What you need to do: From the first line through the line containing "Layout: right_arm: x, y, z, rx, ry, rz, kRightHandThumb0", transcribe the records exactly and include no other lines.

[Stored entries]
--- START ---

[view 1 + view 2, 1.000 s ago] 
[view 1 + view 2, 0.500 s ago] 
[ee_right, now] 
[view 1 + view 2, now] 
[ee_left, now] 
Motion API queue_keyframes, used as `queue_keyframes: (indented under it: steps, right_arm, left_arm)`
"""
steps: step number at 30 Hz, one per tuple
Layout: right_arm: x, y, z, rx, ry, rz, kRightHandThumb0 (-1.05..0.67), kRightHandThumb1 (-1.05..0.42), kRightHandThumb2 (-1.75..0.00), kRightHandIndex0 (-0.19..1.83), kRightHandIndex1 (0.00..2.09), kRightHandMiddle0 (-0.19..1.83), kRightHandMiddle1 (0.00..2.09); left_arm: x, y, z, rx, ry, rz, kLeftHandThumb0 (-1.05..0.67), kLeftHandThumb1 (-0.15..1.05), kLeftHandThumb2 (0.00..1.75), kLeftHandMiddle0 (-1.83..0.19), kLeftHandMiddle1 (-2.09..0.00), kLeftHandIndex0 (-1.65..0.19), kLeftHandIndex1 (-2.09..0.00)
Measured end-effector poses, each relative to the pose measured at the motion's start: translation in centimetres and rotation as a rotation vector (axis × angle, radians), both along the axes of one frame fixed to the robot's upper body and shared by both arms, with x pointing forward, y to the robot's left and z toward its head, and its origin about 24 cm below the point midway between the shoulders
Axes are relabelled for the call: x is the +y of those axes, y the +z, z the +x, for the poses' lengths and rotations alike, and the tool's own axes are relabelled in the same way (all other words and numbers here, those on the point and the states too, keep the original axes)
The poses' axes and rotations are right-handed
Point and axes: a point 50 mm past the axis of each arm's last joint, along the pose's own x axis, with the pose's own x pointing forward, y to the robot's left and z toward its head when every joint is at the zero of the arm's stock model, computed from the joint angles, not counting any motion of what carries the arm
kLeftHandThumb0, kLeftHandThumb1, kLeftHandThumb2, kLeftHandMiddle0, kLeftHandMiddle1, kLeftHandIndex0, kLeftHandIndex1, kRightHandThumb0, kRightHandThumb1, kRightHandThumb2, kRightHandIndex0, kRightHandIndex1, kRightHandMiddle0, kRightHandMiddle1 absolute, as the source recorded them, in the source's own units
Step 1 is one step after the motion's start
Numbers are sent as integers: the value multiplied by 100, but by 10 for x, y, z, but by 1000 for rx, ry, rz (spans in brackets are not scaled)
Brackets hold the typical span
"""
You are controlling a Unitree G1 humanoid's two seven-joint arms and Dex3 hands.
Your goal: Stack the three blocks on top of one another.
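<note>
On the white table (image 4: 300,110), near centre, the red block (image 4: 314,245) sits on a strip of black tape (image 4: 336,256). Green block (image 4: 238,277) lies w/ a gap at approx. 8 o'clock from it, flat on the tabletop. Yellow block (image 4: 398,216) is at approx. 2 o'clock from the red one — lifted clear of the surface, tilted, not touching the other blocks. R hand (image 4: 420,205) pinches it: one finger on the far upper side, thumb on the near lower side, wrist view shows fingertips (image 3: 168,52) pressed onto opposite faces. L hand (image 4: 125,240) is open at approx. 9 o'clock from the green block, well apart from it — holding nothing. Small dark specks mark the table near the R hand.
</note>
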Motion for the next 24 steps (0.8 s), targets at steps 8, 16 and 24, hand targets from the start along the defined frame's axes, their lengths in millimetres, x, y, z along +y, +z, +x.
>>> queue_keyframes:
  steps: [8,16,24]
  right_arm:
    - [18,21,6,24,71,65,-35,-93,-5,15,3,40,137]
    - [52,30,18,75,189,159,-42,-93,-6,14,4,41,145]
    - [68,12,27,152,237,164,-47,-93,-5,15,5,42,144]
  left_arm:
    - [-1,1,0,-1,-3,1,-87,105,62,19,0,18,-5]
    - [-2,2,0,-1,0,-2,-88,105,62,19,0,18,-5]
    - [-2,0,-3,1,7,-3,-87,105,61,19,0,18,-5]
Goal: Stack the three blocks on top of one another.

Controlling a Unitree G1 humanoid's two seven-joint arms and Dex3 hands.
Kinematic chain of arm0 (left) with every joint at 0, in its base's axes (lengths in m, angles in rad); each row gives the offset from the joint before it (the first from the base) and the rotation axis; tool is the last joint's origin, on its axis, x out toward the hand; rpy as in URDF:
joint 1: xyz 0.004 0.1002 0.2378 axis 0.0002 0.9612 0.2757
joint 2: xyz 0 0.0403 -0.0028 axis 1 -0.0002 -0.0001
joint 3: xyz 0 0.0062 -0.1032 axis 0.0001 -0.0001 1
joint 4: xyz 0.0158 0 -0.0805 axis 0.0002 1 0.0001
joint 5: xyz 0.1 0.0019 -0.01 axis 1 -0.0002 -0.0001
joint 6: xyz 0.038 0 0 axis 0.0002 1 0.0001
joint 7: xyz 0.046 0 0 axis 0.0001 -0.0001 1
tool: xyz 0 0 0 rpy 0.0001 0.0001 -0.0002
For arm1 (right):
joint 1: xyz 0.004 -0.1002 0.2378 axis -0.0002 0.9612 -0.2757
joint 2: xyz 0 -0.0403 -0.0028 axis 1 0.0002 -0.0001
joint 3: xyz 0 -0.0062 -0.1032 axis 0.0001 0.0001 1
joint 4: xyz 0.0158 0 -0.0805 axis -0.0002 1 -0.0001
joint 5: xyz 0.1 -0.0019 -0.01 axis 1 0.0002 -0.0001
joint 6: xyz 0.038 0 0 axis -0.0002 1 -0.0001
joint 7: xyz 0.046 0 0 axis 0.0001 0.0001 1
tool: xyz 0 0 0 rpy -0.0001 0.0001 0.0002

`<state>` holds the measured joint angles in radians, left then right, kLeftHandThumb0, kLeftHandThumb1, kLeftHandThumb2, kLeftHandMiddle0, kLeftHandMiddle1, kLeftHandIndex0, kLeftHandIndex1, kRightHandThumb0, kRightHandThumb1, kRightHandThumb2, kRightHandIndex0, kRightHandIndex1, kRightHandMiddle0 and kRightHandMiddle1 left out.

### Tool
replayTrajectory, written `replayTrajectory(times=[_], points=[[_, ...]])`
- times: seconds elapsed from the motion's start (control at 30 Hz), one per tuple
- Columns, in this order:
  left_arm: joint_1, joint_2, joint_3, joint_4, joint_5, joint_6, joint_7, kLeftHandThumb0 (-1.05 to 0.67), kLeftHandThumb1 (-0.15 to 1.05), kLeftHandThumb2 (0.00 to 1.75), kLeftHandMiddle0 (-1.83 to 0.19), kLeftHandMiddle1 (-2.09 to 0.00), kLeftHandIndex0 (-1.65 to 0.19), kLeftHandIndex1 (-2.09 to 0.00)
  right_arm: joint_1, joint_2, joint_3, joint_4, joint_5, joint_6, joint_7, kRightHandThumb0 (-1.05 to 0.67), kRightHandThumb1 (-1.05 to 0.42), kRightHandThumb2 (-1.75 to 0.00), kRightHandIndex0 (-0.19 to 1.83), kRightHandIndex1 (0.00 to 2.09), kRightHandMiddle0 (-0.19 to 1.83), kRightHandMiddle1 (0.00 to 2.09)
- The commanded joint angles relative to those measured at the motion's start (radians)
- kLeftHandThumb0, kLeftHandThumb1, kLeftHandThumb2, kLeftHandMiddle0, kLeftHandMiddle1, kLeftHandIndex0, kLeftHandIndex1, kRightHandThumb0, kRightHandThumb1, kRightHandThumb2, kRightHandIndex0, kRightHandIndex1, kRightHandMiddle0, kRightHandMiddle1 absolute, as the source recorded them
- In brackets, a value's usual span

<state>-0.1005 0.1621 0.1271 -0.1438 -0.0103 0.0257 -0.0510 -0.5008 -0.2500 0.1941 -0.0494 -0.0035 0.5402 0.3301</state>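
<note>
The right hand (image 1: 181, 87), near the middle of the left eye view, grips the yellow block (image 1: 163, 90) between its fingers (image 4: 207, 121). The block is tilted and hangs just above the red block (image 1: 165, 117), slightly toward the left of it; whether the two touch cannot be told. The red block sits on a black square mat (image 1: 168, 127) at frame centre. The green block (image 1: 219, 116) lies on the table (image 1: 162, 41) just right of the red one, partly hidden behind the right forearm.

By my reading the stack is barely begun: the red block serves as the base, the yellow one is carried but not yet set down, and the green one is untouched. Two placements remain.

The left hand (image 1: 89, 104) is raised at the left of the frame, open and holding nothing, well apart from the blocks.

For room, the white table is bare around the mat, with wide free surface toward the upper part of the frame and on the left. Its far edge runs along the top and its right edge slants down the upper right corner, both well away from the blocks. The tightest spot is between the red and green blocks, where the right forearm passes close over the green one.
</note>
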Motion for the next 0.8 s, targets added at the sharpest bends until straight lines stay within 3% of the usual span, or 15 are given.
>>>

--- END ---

Result of this task:
[view 1 + view 2, 1.000 s ago] 
[view 1 + view 2, 0.500 s ago] 
[ee_right, now] 
[view 1 + view 2, now] 
[ee_left, now] 
Motion API queue_keyframes, used as `queue_keyframes: (indented under it: steps, right_arm, left_arm)`
"""
steps: step number at 30 Hz, one per tuple
Layout: right_arm: x, y, z, rx, ry, rz, kRightHandThumb0 (-1.05..0.67), kRightHandThumb1 (-1.05..0.42), kRightHandThumb2 (-1.75..0.00), kRightHandIndex0 (-0.19..1.83), kRightHandIndex1 (0.00..2.09), kRightHandMiddle0 (-0.19..1.83), kRightHandMiddle1 (0.00..2.09); left_arm: x, y, z, rx, ry, rz, kLeftHandThumb0 (-1.05..0.67), kLeftHandThumb1 (-0.15..1.05), kLeftHandThumb2 (0.00..1.75), kLeftHandMiddle0 (-1.83..0.19), kLeftHandMiddle1 (-2.09..0.00), kLeftHandIndex0 (-1.65..0.19), kLeftHandIndex1 (-2.09..0.00)

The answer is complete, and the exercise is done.